I’d like to remind our viewers what the ESM is. This was back in the heights of the Eurozone crisis in 2010, when the region created a financial backstop – the European Financial Stability Facility (EFSF); now it’s known as the European Stability Mechanism (ESM). What kind of role do the Germans want the ESM to have?
Let me say a few words about what we have done in the last seven years. Indeed, we were created as a new institution in the height of the crisis; it did not exist before the euro crisis. What we have done in the last seven or eight years is we have provided loans to five countries that lost market access, or were close to losing market access. And we have disbursed during those seven years €280 billion, so that’s more than 300 billion US dollars. And that made sure that the euro area stayed together, because the risk was that some countries could have been forced to leave the euro area. So that did not happen, that’s good; we have kept stability. And in the process, the five countries that received money from my institutions have implemented dramatic reforms. And that’s why they are among the best performing economies now in Europe. So we learned how to handle the crisis; that’s good. Now there’s a debate that the ESM might do more things. But I think we can look back quite satisfied.
What do you think the ESM will do? Will it become the European Monetary Fund?
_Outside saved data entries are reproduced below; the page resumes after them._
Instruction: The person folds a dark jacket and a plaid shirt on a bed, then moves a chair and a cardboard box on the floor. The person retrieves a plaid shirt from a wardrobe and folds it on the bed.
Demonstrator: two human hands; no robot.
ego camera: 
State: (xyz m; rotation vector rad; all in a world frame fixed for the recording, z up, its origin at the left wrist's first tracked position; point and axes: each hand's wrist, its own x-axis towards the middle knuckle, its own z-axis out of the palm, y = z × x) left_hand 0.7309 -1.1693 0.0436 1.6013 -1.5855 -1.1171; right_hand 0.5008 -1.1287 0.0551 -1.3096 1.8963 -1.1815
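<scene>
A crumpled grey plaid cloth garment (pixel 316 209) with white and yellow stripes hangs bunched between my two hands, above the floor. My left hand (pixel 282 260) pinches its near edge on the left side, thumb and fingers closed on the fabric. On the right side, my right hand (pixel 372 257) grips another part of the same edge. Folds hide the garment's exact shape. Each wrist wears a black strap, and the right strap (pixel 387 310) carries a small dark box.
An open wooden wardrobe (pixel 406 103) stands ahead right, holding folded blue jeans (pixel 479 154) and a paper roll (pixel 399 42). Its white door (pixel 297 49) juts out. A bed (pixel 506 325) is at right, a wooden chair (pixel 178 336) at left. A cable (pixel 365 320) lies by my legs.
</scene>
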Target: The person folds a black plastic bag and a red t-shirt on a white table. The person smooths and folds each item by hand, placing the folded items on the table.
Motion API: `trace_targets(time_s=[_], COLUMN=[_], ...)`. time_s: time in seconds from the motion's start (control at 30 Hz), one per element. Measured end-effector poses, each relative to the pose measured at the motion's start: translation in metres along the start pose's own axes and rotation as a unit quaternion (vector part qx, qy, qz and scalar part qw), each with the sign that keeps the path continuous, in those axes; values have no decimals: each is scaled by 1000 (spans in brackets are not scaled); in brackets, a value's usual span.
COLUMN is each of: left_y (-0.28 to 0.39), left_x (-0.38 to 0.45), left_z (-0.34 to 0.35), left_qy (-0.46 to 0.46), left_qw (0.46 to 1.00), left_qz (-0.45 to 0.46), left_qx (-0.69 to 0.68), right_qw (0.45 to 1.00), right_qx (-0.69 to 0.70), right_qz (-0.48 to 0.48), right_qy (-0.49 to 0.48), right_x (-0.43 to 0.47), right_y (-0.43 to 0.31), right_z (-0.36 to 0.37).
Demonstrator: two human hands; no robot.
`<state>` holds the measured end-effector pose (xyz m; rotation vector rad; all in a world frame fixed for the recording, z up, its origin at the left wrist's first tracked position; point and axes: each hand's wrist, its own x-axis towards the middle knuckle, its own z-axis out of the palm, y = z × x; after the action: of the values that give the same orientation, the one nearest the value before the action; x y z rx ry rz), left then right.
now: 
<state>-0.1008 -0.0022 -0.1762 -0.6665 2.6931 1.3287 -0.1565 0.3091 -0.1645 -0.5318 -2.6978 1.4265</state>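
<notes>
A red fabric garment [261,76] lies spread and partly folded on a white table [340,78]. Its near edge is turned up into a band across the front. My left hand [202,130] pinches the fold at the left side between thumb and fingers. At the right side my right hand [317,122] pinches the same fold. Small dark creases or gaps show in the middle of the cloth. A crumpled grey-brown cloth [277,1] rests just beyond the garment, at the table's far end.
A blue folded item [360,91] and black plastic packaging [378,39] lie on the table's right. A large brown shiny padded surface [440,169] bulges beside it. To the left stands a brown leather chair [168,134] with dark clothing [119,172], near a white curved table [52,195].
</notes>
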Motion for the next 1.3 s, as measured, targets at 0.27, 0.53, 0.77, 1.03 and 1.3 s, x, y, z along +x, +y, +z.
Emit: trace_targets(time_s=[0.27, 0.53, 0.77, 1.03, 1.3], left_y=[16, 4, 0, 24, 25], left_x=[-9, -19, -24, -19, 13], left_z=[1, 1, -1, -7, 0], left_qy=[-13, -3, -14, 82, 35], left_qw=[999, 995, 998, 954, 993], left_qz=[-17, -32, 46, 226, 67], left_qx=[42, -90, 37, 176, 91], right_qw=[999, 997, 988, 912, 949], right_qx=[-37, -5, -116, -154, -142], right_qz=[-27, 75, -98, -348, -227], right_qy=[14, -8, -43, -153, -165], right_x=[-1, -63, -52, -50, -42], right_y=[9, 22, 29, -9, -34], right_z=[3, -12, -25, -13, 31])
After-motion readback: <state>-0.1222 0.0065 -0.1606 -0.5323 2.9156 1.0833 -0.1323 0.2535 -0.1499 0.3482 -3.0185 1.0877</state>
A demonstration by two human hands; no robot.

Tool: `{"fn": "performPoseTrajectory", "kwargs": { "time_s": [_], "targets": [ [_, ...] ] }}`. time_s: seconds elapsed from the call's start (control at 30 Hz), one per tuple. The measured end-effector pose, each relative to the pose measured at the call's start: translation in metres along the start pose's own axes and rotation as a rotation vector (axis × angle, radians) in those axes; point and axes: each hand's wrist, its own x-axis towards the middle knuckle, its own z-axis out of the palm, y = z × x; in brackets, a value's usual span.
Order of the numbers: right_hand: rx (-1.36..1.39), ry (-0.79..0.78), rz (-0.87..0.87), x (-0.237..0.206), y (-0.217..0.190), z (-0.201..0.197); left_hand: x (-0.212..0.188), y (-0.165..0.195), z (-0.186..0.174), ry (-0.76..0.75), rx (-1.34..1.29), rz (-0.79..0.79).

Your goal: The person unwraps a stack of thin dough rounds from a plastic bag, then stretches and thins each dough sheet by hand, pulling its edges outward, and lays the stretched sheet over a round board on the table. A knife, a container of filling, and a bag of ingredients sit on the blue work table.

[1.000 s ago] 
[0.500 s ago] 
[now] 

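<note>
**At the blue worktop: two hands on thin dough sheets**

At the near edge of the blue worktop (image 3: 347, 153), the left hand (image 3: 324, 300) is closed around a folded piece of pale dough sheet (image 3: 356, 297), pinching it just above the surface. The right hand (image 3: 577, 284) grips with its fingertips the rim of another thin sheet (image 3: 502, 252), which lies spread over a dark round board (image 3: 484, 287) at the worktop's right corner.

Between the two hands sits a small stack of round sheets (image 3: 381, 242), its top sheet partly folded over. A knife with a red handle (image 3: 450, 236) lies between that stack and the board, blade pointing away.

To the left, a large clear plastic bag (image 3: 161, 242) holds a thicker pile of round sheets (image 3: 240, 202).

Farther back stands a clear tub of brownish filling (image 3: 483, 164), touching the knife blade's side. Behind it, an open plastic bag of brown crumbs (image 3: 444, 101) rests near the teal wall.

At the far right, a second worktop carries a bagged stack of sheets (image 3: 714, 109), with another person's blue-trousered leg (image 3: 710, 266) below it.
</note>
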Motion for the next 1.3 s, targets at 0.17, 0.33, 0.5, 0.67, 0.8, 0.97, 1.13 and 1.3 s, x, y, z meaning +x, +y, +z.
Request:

And would that have the backing of the Germans?
There’s a debate in our 19 member states, and these things are never easy in Europe because 19 independent countries have to agree, and they have to find a consensus. So that makes it so difficult – it’s easier to do dramatic steps in a crisis. Of course we are happy to be outside the crisis, but it means the urgency seems to be less, and it takes more time; there is a debate. But in general, our member states believe that the ESM should play a stronger role in the future, together with the European Commission, which also has an active role in case there’s a new crisis.
Do you think we will see a banking union and a capital markets union in our lifetime?
Absolutely, I have no doubt about that. Banking union started five years ago, the first two pillars of that are in place. We have a common European supervisor for the systemically important banks; that was a big step. We have a Single Resolution Fund; we are now discussing the backstop for that. We are discussing the need to have a European deposit insurance scheme. It’s controversial, but it’s not so controversial that we need it and we’ll get it one day. The question is how quickly we can implement it, because certain pre-conditions have to be in place, like sorting out legacy problems in certain banking systems. And that’s difficult; there are different views on that. But there’s not really a disagreement that we will ultimately have that. And if your question is whether we’ll see it in our lifetime, I’ve no doubt about that.
How important is it to the German people that they saw this management change at Deutsche Bank back to a German? How important was that change taken in Germany?
I don’t think that was the most crucial issue for the German public. Of course, Deutsche Bank is the biggest bank in Germany, and therefore there is an interest that it’s well run and well managed, that it’s profitable, because the German economy needs a big bank – that’s more important than nationalities.